Par ailleurs, il représente toujours un danger extrême pour la société en raison de son double profil de tueur en série et de tueur de masse.

Les vingt-six entretiens menés avec Kim De Gelder et ceux conduits avec ses parents mais aussi l’étude des dossiers médicaux ont conduit les experts à écarter l’hypothèse de la schizophrénie. L’accusé présente, selon eux, certains traits de cette maladie mais "les éléments allant dans le sens de la schizophrénie sont surtout rapportés par ses proches, et n’ont été corroborés par aucun des médecins qui l’ont examiné" .

L’accusé présente plutôt les caractéristiques d’un trouble de la personnalité schizotypique, avec quelques traits antisociaux et narcissiques. "Il est manipulateur, agit de sang-froid, est sarcastique et cynique" , ont relevé les psychiatres.

Ceux-ci ont aussi épinglé les nombreux mensonges débités par Kim De Gelder. Après avoir affirmé qu’il avait agi parce que des voix l’y avaient obligé, l’accusé est revenu sur ses déclarations, disant qu’il avait joué la comédie. Le Dr Steemans a souligné qu’il avait souvent eu l’impression "d’ un jeu du chat et de la souris" , avec l’inculpé.

La criminogenèse (l’étude de la formation du comportement criminel) a permis aux experts de déduire que Kim De Gelder avait choisi ses victimes totalement au hasard. "Chacun d’entre nous aurait pu faire partie des victimes" , a commenté le Dr Paul Cosyns.

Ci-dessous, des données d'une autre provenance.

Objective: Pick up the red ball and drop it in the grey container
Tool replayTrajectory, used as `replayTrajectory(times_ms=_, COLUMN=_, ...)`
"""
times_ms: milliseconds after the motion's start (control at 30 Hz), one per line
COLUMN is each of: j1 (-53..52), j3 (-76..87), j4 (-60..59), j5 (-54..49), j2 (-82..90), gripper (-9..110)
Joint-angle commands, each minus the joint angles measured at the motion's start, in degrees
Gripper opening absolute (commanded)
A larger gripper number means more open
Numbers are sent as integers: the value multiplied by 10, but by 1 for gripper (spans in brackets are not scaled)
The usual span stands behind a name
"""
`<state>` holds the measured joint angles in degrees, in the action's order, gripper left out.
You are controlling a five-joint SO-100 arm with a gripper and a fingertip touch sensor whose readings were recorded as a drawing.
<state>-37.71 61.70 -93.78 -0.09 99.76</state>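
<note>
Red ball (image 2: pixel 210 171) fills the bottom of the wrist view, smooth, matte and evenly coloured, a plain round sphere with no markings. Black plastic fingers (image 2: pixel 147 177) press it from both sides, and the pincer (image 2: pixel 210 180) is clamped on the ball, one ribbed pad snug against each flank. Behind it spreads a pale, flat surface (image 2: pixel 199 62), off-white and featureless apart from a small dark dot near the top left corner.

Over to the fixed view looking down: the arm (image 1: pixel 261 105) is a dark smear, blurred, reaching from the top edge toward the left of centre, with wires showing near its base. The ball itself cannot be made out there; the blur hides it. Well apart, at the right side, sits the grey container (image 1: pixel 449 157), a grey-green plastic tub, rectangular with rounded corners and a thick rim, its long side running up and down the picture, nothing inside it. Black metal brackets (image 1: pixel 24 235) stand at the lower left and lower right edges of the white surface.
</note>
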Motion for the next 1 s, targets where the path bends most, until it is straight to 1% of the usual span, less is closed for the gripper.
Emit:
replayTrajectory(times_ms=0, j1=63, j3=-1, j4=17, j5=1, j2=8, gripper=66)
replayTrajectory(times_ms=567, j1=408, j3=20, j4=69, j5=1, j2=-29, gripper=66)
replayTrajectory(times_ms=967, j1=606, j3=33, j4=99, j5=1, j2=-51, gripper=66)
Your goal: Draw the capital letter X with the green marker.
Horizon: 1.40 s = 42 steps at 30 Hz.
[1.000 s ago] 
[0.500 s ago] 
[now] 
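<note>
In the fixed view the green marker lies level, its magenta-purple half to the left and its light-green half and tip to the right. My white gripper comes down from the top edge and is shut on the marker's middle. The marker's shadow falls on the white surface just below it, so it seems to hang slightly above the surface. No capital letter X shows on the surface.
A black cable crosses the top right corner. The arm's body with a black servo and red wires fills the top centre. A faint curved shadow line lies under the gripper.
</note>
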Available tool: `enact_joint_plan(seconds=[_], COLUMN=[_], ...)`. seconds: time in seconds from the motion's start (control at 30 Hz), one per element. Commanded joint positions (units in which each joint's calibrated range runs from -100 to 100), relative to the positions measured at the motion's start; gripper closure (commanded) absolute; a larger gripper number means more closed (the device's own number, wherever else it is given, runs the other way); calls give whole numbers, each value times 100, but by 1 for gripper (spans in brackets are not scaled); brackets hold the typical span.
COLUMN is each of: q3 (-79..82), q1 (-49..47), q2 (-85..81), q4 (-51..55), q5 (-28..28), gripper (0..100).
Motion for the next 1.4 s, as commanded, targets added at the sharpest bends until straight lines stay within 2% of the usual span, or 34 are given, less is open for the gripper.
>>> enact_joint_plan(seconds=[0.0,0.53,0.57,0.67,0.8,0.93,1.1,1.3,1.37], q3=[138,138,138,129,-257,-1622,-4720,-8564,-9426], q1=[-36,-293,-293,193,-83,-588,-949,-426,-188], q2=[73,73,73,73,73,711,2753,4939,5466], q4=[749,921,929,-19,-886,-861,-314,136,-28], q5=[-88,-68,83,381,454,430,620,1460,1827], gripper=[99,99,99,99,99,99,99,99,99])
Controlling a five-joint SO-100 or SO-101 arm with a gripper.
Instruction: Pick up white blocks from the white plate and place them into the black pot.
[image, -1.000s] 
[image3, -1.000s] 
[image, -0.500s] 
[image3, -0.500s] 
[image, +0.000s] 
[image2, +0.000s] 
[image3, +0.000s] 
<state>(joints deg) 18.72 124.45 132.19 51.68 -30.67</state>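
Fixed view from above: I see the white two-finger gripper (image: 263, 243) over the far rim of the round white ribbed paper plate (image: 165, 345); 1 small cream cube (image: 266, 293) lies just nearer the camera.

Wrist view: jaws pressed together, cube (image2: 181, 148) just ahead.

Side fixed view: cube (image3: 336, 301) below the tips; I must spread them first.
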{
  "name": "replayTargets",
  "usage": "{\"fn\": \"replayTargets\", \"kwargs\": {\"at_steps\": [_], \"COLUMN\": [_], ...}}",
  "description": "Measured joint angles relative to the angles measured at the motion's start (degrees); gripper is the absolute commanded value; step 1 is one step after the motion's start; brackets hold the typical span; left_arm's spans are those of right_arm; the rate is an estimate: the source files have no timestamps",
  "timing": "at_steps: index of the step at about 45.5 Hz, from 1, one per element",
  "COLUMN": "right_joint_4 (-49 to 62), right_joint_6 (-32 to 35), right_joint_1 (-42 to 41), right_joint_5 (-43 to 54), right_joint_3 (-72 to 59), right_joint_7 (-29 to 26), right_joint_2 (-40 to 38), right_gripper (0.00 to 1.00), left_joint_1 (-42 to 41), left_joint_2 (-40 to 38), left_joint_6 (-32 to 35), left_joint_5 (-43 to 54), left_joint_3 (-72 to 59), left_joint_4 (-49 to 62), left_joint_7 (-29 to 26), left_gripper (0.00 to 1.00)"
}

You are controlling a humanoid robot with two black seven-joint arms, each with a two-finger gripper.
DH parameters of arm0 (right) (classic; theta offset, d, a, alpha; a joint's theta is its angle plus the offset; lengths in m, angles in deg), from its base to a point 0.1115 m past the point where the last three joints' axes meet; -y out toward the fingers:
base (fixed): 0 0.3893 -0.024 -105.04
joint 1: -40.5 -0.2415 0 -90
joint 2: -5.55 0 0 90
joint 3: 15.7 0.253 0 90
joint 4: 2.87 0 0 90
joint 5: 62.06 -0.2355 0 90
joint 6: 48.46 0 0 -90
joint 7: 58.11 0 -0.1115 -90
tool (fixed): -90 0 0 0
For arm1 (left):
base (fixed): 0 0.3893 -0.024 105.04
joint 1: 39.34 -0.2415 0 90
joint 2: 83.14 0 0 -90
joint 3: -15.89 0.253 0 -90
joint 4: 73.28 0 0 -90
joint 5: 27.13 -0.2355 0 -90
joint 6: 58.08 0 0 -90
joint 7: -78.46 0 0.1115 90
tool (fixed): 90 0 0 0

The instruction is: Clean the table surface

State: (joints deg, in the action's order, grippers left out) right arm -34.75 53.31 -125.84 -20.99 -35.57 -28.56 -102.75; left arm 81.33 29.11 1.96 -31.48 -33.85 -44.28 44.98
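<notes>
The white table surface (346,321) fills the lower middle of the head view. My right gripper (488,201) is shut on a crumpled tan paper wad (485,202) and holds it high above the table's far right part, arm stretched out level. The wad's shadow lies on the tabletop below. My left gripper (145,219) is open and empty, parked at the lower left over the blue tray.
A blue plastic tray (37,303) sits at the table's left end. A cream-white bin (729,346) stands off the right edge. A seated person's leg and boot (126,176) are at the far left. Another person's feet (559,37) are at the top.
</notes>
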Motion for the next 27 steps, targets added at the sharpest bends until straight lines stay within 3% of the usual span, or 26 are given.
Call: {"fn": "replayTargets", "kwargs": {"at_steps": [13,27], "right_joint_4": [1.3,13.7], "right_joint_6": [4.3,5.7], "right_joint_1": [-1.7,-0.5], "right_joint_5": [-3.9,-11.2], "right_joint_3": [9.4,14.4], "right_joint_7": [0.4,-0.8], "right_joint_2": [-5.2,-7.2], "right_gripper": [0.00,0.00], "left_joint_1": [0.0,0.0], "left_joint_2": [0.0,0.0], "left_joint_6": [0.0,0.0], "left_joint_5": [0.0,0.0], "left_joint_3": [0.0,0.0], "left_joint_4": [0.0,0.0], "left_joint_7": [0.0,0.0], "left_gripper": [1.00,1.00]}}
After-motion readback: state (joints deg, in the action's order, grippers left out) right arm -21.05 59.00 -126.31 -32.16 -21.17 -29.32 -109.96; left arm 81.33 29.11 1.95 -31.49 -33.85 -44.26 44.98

Interrogés par l’avocat général sur l’adéquation du profil de Kim De Gelder à celui d’un psychopathe, les experts ont concédé qu’il en présentait certains traits (manque d’empathie, manipulation, sang-froid) mais que pour eux, le trouble schizotypique était plus prégnant.

Ils ont conclu que Kim De Gelder souffre d’un trouble mental, mais qu’il savait très bien au moment des faits ce qu’il était en train de commettre, et qu’il avait fait ce qu’il souhaitait.

Ils sont restés sur leurs positions pendant l’heure passée par Me Jaak Haentjens, le conseil de Kim De Gelder, à les interroger dans l’espoir de démolir leur diagnostic.

Le reste de l’après-midi a été consacré à l’audition des experts-psychiatres produits par la défense. Selon ceux-ci, Kim De Gelder souffre d’un problème au cerveau qui affecte ses perceptions sensorielles au niveau de la vue et de l’ouïe. Cette affection le rendrait irresponsable de ses actes.

"Il s’agit d’un trouble biochimique" , a déclaré le Dr Ringoet, photos de coupe longitudinale de cerveaux à l’appui. Les deux experts ont étudié la littérature sur des faits criminels similaires. " Dans 95 % des cas, ces faits sont commis par des personnes malades", a commenté le Dr Ringoet.

"Il a commis des faits incompréhensibles. On ne peut y accoler aucune motivation rationnelle, de la part d’une personne avec une capacité de pensée plus ou moins normale. La seule motivation, c’est la maladie ", a renchéri le Dr Brucker.

Selon les experts, De Gelder est incapable de faire la distinction entre le bien et le mal. "Il y a deux semaines, il nous a encore dit qu’il ne comprenait pas en quoi assassiner quelqu’un serait mal." Les psys ont ajouté qu’ils croyaient que l’accusé avait entendu des voix, tout en reconnaissant que De Gelder savait qu’ils étaient sans doute sa dernière planche de salut. (D’après Belga)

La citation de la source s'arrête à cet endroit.